What you will do:
Only the lines holding "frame" are wanted here; copy each from the listing.
■ ■ ■ ■ ■
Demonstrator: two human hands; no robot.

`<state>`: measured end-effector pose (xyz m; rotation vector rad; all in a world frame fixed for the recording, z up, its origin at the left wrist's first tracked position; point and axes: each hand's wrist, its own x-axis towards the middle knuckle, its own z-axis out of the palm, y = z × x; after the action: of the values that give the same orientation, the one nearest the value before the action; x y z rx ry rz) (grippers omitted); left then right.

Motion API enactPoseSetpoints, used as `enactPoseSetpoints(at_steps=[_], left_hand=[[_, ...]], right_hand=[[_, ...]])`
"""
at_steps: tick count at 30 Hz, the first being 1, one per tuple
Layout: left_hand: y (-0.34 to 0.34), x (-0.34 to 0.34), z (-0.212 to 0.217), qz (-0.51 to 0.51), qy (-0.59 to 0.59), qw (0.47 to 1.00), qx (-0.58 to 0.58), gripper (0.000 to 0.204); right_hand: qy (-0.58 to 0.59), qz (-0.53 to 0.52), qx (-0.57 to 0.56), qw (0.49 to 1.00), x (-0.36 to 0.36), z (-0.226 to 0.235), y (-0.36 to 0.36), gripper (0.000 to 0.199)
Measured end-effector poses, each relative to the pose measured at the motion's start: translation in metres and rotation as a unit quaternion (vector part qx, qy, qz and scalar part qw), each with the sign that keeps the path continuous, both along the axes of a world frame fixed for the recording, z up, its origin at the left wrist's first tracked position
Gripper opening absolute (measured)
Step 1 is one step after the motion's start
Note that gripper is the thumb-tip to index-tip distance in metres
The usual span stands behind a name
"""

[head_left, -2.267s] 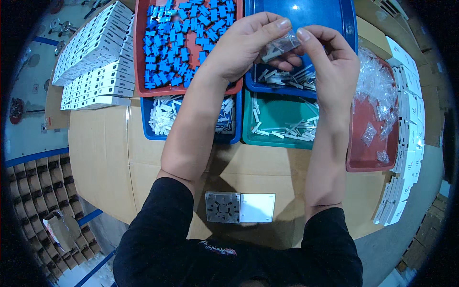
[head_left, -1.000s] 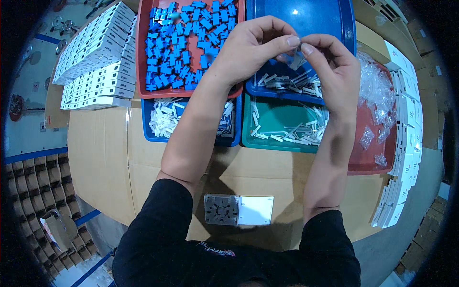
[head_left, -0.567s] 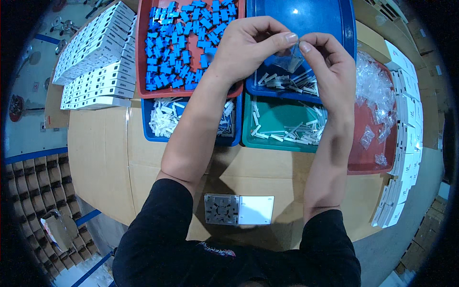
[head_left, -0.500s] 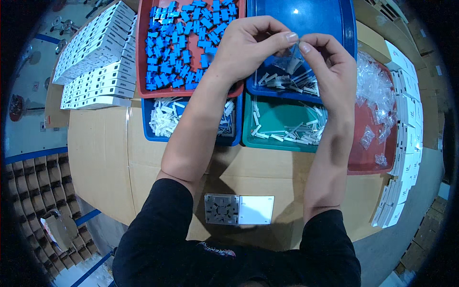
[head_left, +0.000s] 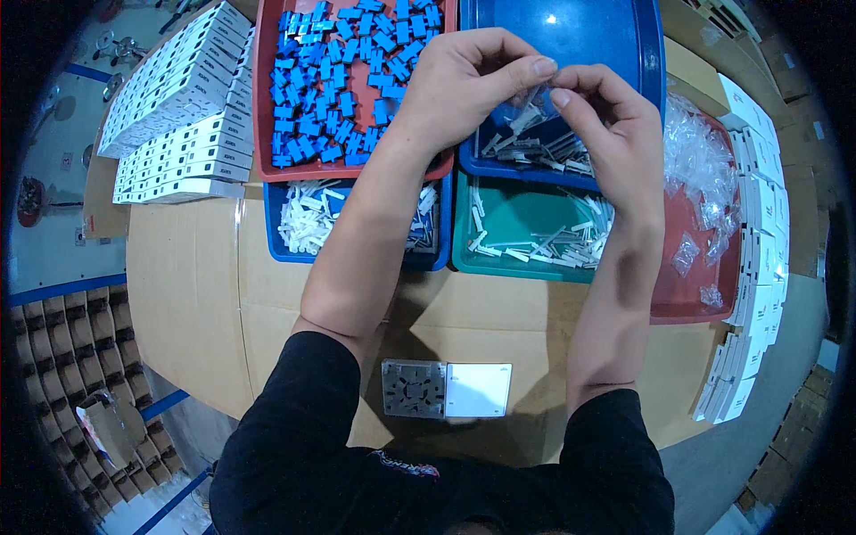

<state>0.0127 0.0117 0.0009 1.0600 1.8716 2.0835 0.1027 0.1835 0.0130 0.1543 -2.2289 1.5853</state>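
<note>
A: What is in the middle of it all?

B: A small clear plastic bag. It is up in the air, over the big blue tray, at the far side of the table.

A: Who holds it?

B: Both hands. The left hand pinches the top of it with thumb and finger. The right hand pinches the other side. The fingers are closed tight on the bag, and the two hands almost touch.

A: Is something inside the bag?

B: It looks like little white bits, but I cannot tell for sure.

A: What lies under the hands?

B: Grey and white small sticks lie in the near end of the blue tray. Just in front of it sits a green tray with more white sticks.

A: And on the left?

B: A red tray full of small blue blocks. In front of that is a little blue bin with white pieces.

A: And on the right?

B: Another red tray with a heap of clear bags. White boxes stand in a row beside it.

A: More boxes somewhere?

B: Yes, a stack of white boxes at the far left.

A: What is close to the person?

B: A flat white and grey square part lies on the brown cardboard tabletop, between the two arms.
</note>
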Motion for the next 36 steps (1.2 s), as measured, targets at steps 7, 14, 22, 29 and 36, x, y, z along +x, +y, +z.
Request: enactPoseSetpoints(at_steps=[7,14,22,29,36], left_hand=[[0.001,0.002,0.0,0.002,-0.028,1.0,-0.004,0.023],[0.003,0.0,-0.002,-0.01,-0.011,1.0,-0.007,0.02],[0.005,-0.007,-0.008,0.014,-0.006,0.999,0.044,0.015],[0.001,-0.005,-0.008,-0.018,-0.073,0.995,0.071,0.018],[0.001,0.001,0.002,-0.014,-0.113,0.991,0.076,0.021]], right_hand=[[0.036,-0.003,0.036,0.999,-0.004,-0.005,0.0,0.016],[0.026,-0.018,0.025,0.999,-0.002,-0.003,0.0,0.017],[0.051,-0.017,-0.046,0.998,-0.005,-0.005,0.0,0.02],[0.081,-0.011,-0.118,0.99,-0.007,-0.008,0.004,0.031],[0.076,-0.011,-0.143,0.987,-0.007,-0.007,0.004,0.032]])
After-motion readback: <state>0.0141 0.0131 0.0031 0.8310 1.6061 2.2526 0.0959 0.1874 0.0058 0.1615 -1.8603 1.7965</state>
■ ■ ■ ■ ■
Expected output:
`<state>`: measured end-effector pose (xyz m; rotation vector rad; all in a world frame fixed for the recording, z up, its origin at the left wrist's first tracked position; point and axes: each hand's wrist, its own x-axis towards the middle knuckle, its own z-axis out of the palm, y = z × x; after the action: of the values that give the same orientation, the one nearest the value before the action; x y z rx ry rz) (grippers omitted); left then right.
Measured end-effector poses, each relative to the pose measured at the motion's start: translation in metres and rotation as a unit quaternion (vector part qx, qy, qz and scalar part qw), each with the sign that keeps the path continuous, both along the axes of a world frame fixed for the recording, z up, its origin at the left wrist's first tracked position

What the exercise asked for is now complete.